# Puppy Growling



## KaseyMay (Mar 10, 2011)

We just got a 8 week old GS and Lab mix 2 weeks ago. She has been very good. She is potty training well, eats well and is very playful. She does nip a lot as puppys will do. However, she sometimes growls when we try to pick her up to put on her leash to take her out or to get her in her kennel. It is very scarey and she doesn't seem to be playing at the time. Is this normal?


----------



## sportsman1539 (Jan 22, 2011)

i may be in the minority here, but if my pup growls at me, she will be on her back with me in her face. I dont take growling in an aggressive manner lightly. My pup growled at me a few times around the same age too(not with me picking her up)and it only took maybe twice for her to realize that she better not do this. It hasnt happened since


----------



## codmaster (Aug 5, 2009)

KaseyMay said:


> We just got a 8 week old GS and Lab mix 2 weeks ago. She has been very good. She is potty training well, eats well and is very playful. She does nip a lot as puppys will do. However, she sometimes growls when we try to pick her up to put on her leash to take her out or to get her in her kennel. It is very scarey and she doesn't seem to be playing at the time. Is this normal?


I would be very surprised if your pup was showing aggression at such a young age.

However if you are scared of her now when she is a little baby - maybe you should think about the situation when she is a full grown dog of 65-75 or more lbs. You cannot be physically afraid of your dog and properly manage her, I don't believe.
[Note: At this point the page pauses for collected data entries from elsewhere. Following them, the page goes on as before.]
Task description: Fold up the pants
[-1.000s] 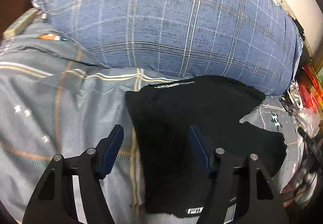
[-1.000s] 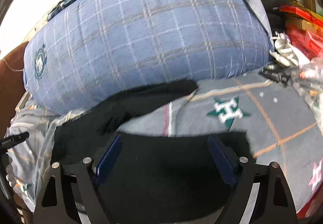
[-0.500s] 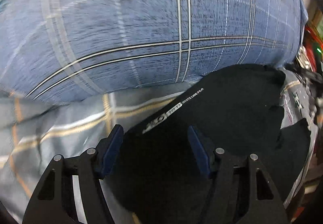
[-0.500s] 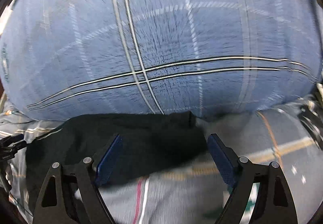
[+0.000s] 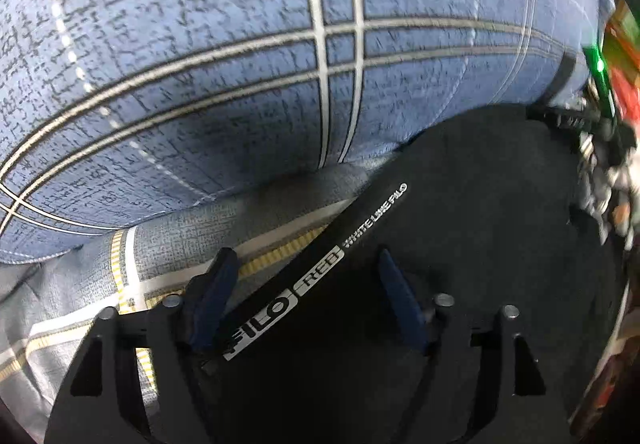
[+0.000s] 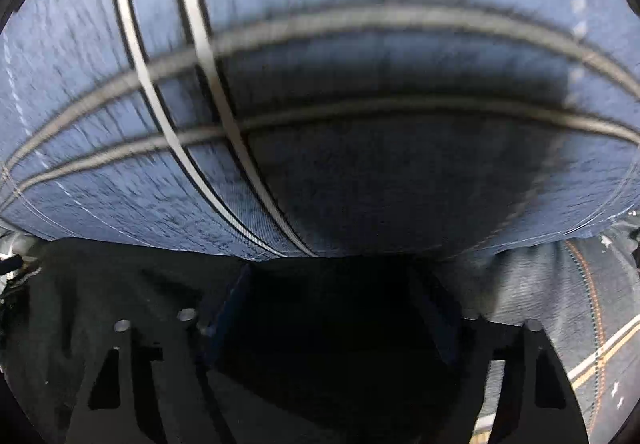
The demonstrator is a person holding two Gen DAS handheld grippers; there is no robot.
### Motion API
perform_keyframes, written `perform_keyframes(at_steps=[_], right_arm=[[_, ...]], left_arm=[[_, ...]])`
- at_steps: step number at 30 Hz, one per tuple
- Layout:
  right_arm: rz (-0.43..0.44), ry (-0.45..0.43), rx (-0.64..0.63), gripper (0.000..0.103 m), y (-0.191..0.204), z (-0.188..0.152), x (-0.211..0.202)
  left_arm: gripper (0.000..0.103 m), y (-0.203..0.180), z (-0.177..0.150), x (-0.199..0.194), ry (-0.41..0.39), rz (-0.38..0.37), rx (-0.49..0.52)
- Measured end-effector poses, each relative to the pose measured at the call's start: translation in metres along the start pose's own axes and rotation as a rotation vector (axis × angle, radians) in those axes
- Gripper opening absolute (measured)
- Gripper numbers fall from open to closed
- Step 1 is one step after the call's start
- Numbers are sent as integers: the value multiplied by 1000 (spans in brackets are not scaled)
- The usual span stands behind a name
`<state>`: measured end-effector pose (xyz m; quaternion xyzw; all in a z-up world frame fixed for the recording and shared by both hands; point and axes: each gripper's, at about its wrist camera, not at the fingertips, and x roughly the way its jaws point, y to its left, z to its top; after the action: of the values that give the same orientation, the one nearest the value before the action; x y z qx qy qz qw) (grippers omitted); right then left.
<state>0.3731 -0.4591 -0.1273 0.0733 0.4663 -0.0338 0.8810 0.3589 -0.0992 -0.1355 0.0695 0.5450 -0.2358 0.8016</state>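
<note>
1. Pants [image 5: 480, 244]: black, soft matte fabric; lying on the bed against the foot of a large pillow; a black waistband [image 5: 320, 276] runs diagonally across them, printed in white with "FILO", "RED" and "WHITE LINE FILO"; in the right wrist view the same dark cloth [image 6: 120, 304] spreads low and to the left, creased, its far edge tucked under the pillow's bulge.
2. Left gripper [image 5: 308, 284]: jaws spread apart, the waistband passing between them; blue pads [image 5: 216, 284] on the inner faces; nothing clenched.
3. Right gripper [image 6: 340, 316]: jaws spread wide over the dark cloth, released; the area between them is in deep shadow.
4. Pillow [image 5: 240, 63]: blue woven cover with a check of white and grey double lines; swollen, filling the upper part of both views; blurred in the right wrist view.
5. Bed sheet [image 5: 160, 256]: grey, with white and yellow stripes; an orange stitched line [image 6: 592, 308] shows at right.
6. Clutter [image 5: 612, 115]: red, green and metallic items at the far right edge, too blurred to identify.
</note>
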Motion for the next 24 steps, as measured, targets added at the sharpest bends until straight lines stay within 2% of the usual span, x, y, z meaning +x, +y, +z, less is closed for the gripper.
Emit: perform_keyframes(at_steps=[1, 2, 4, 9, 13, 18, 20, 21, 22, 23, 24], right_arm=[[-19, -9, 7, 34, -1, -2, -1], [-3, -13, 20, 22, -3, -3, -2], [53, -27, 54, 17, -8, -8, -11], [91, -124, 71, 15, -7, -19, -54], [140, -220, 89, 14, -12, -30, -105], [213, -311, 111, 14, -21, -41, -157], [231, -337, 125, 12, -32, -69, -179], [247, -340, 140, 12, -54, -72, -188], [267, -343, 164, 12, -65, -97, -195], [279, -342, 178, 11, -63, -120, -222], [288, -336, 196, 11, -69, -137, -227]], left_arm=[[25, -1, 0, -3, 0, -38, -4], [21, -5, -1, -6, 5, -41, 10], [14, -15, -4, -10, -5, -7, 58], [14, -30, -13, -44, -90, 37, 55], [13, -40, -24, -80, -169, 67, 51], [13, -62, -70, -152, -326, 106, 57], [13, -79, -99, -180, -386, 116, 73], [13, -91, -125, -195, -421, 128, 94], [13, -101, -142, -205, -438, 129, 111], [14, -108, -152, -207, -443, 125, 131], [14, -119, -167, -211, -441, 124, 151]])
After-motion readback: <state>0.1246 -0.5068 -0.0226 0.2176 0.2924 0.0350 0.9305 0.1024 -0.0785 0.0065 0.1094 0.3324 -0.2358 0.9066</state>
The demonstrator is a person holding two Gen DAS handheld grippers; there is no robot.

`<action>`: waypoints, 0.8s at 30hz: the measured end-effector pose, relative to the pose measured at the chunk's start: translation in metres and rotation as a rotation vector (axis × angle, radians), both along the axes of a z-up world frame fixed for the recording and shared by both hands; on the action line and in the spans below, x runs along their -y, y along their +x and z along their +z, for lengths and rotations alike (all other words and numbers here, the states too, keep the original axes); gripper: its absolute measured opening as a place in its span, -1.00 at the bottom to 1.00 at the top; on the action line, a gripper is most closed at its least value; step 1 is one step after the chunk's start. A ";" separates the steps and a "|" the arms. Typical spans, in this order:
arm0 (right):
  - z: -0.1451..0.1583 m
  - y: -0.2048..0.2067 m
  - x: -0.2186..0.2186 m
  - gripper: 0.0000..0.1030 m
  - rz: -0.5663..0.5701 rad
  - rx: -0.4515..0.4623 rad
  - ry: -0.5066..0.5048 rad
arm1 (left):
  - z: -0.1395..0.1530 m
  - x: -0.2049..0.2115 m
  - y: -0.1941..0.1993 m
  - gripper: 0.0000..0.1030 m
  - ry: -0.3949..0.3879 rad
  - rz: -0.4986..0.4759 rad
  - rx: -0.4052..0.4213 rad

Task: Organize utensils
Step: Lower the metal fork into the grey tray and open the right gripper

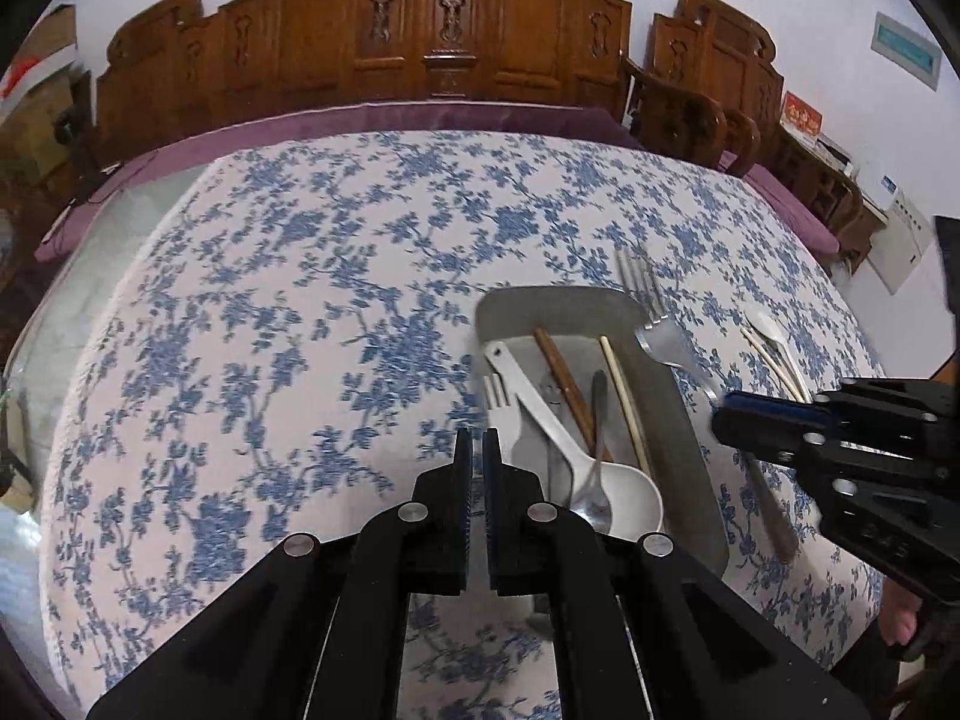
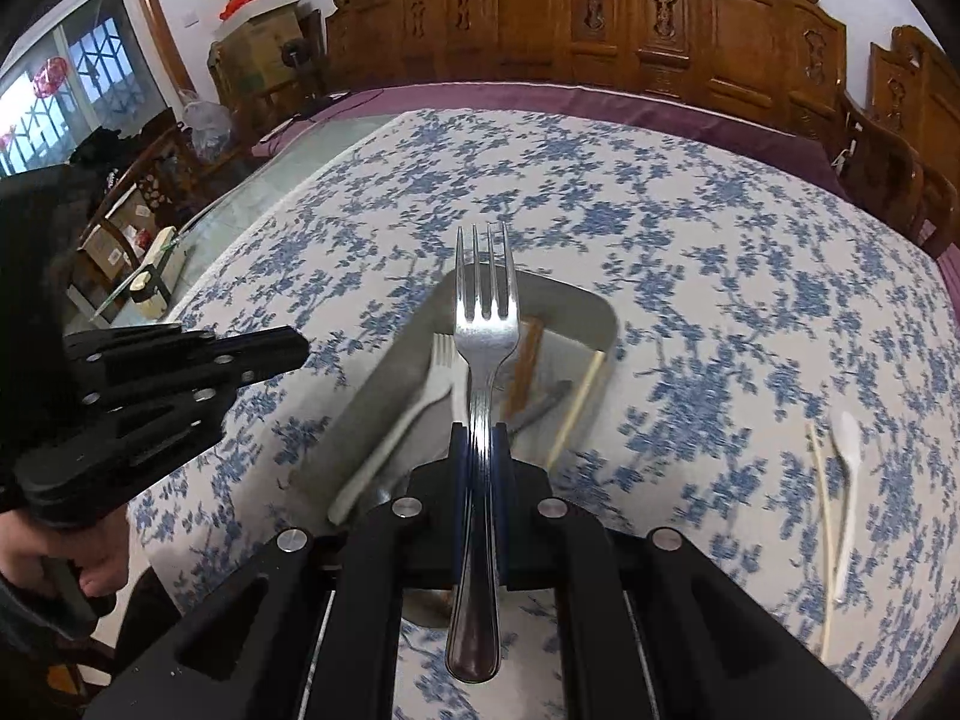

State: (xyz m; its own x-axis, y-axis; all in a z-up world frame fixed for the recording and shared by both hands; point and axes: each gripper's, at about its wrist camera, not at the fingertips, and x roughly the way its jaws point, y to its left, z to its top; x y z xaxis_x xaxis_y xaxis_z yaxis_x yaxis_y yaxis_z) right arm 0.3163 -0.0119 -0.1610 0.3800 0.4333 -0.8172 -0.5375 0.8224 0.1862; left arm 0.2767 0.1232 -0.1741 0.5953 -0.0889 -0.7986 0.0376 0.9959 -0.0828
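Here the long stainless steel fork (image 2: 483, 372) sits clamped by its neck in the right gripper (image 2: 480, 438), tines toward twelve o'clock and handle trailing to six, hanging above the shallow grey rectangular tray (image 2: 384, 384). The tray's long axis runs nearly parallel to the fork, so lowering it looks likely to suffice. The left gripper (image 1: 477, 450), pinched shut on nothing, hovers at the tray's nine o'clock edge, and the right one is the nearer.
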 end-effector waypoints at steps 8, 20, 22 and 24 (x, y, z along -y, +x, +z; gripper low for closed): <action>-0.019 0.017 -0.026 -0.83 -0.017 -0.063 0.025 | 0.010 -0.016 -0.011 -0.97 0.000 0.022 0.023; -0.057 0.036 -0.035 -0.83 -0.029 -0.114 -0.070 | 0.009 -0.018 -0.014 -0.92 -0.004 0.022 0.019; -0.059 0.038 -0.035 -0.83 -0.026 -0.119 -0.078 | 0.008 -0.017 -0.014 -0.83 0.000 0.022 0.017; -0.061 0.040 -0.036 -0.82 -0.023 -0.125 -0.088 | 0.009 -0.017 -0.014 -0.82 0.001 0.023 0.016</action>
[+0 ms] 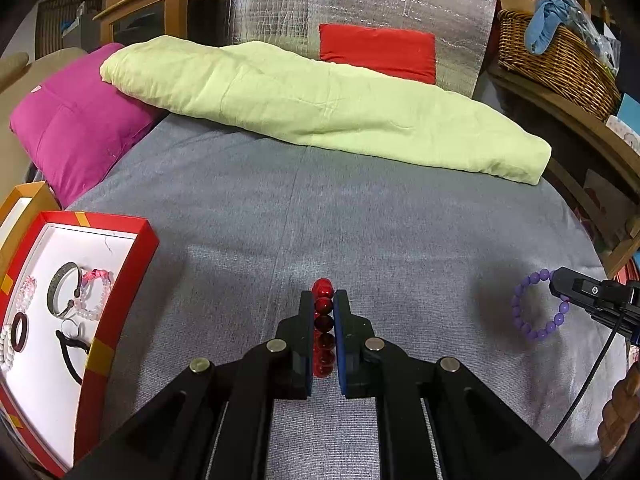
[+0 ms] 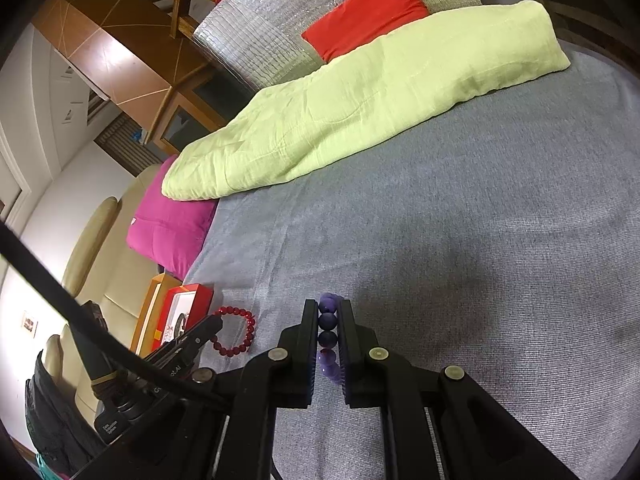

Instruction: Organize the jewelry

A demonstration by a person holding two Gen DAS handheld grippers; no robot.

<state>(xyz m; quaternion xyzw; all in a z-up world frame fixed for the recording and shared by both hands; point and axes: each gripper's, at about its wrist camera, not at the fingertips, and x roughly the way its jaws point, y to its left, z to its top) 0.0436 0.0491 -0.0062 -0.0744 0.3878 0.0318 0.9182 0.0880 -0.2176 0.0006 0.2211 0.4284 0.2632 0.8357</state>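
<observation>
My left gripper (image 1: 323, 300) is shut on a red bead bracelet (image 1: 323, 320), held edge-on between the pads above the grey bed cover. In the right wrist view the same red bracelet (image 2: 236, 332) hangs as a ring from the left gripper (image 2: 212, 330). My right gripper (image 2: 329, 308) is shut on a purple bead bracelet (image 2: 328, 330). In the left wrist view the purple bracelet (image 1: 538, 304) hangs from the right gripper (image 1: 558, 284) at the right. A red box (image 1: 116, 292) with a white lining holds several bracelets and rings at the left.
A folded pale green quilt (image 1: 320, 108) lies across the back of the bed, with a magenta pillow (image 1: 76, 132) at its left and a red cushion (image 1: 378, 50) behind. A wicker basket (image 1: 556, 60) stands on a shelf at the right. An orange box (image 1: 24, 200) sits behind the red one.
</observation>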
I would strongly recommend that you try to get someone local (trainer, behaviorist or at least someone experienced in handling big tough dogs) to show you first hand with examples of how to do so.


----------



## MaggieRoseLee (Aug 17, 2001)

KaseyMay said:


> We just got a 8 week old GS and Lab mix 2 weeks ago. She has been very good. She is potty training well, eats well and is very playful. She does nip a lot as puppys will do. However, she sometimes growls when we try to pick her up to put on her leash to take her out or to get her in her kennel. It is very scarey and she doesn't seem to be playing at the time. Is this normal?


You can't be afraid of your 8 week old puppy or it will affect how you behave. 

You SHOULD be hugging and snuggling and treating and walking and playing and playing and playing playing to BOND with that puppy.

Our pups can't talk, so have a VERY limited way to communicate with us. One of those ways is by growling. They play growl at their mom, they play growl at their littermates, and they will PLAY growl with us. 

So throwing a puppy on it's back as a correction for wanting to PLAY is a bit overkill in my puppy training book. 

Happy happy fun fun joy joy joy. That's the attitude you need to GIVE an 8 week old puppy and that's what you'll get back. Have long tug/squeaky play toys all over the house so you can play play play.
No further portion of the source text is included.